THE European Union reached an agreement today to reform the bloc’s electricity market in a bid to reduce dependence on fossil fuels and stabilise consumer prices, the EU Council said in a statement.
“Today, the council and parliament reached a provisional agreement to reform the EU’s electricity market design (EMD),” said a statement released by the presidency of the EU Council, currently held by Spain.
“The reform aims to make electricity prices less dependent on volatile fossil fuel prices, shield consumers from price spikes, accelerate the deployment of renewable energies and improve consumer protection.”
The EU’s plans were aimed at making the market less vulnerable to volatility and were seen as a response to Russia’s invasion of Ukraine, which sent energy prices spiralling for consumers and businesses last year.
“This deal is great news, as it will help us reduce even more the EU’s dependence on Russian gas and boost fossil-free energy to cut greenhouse gas emissions,” Spain’s Energy Minister Teresa Ribera said.

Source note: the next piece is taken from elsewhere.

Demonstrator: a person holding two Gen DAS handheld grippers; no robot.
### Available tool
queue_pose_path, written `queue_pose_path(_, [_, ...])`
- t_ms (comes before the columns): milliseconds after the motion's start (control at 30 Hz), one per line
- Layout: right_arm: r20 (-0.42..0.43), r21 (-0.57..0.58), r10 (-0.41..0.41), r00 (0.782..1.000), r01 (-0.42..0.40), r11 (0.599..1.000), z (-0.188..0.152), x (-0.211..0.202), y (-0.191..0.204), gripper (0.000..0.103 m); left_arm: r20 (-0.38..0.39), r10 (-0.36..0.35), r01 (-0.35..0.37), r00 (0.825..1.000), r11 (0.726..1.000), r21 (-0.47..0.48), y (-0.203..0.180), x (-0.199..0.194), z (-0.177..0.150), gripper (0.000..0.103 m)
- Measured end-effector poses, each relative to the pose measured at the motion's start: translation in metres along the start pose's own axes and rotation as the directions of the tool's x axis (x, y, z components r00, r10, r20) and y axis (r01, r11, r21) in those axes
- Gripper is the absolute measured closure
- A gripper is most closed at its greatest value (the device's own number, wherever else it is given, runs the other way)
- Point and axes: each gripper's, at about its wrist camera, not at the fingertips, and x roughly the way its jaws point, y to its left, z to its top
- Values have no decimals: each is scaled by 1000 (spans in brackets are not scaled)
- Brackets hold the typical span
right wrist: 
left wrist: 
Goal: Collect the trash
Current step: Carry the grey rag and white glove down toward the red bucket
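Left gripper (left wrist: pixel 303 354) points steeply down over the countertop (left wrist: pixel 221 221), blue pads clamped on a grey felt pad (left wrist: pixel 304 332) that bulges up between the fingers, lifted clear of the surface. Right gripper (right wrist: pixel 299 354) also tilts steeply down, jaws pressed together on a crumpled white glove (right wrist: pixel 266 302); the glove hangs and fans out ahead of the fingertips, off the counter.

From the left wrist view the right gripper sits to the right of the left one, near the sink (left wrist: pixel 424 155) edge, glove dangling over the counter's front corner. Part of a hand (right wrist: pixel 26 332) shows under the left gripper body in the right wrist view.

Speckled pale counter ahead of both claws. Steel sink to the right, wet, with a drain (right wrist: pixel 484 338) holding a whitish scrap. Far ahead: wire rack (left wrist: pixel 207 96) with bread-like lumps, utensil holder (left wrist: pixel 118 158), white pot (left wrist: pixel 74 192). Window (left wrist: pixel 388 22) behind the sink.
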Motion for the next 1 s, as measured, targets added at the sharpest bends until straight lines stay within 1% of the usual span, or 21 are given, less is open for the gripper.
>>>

The deal must be endorsed and adopted by both the council and parliament.
Part of wider reforms, the deal includes a regulation that will improve the EU’s protection against market manipulation through enhanced monitoring and transparency, also known as Remit.
The 27 member states reached a provisional agreement on Remit on November 16.
Today’s agreement would see states given the “possibility to exclusively support” the acquisition of new renewable generation, in line with member countries’ decarbonisation plans, the statement said.
The deal empowers the council, which represents members, to declare a union-wide “crisis” based on market conditions.
This could be “related to the average wholesale electricity price or a sharp increase in electricity retail prices”, the statement said.
The deal would see the tightening of measures to “protect vulnerable and energy poor customers”, it added. – AFP, December 14, 2023.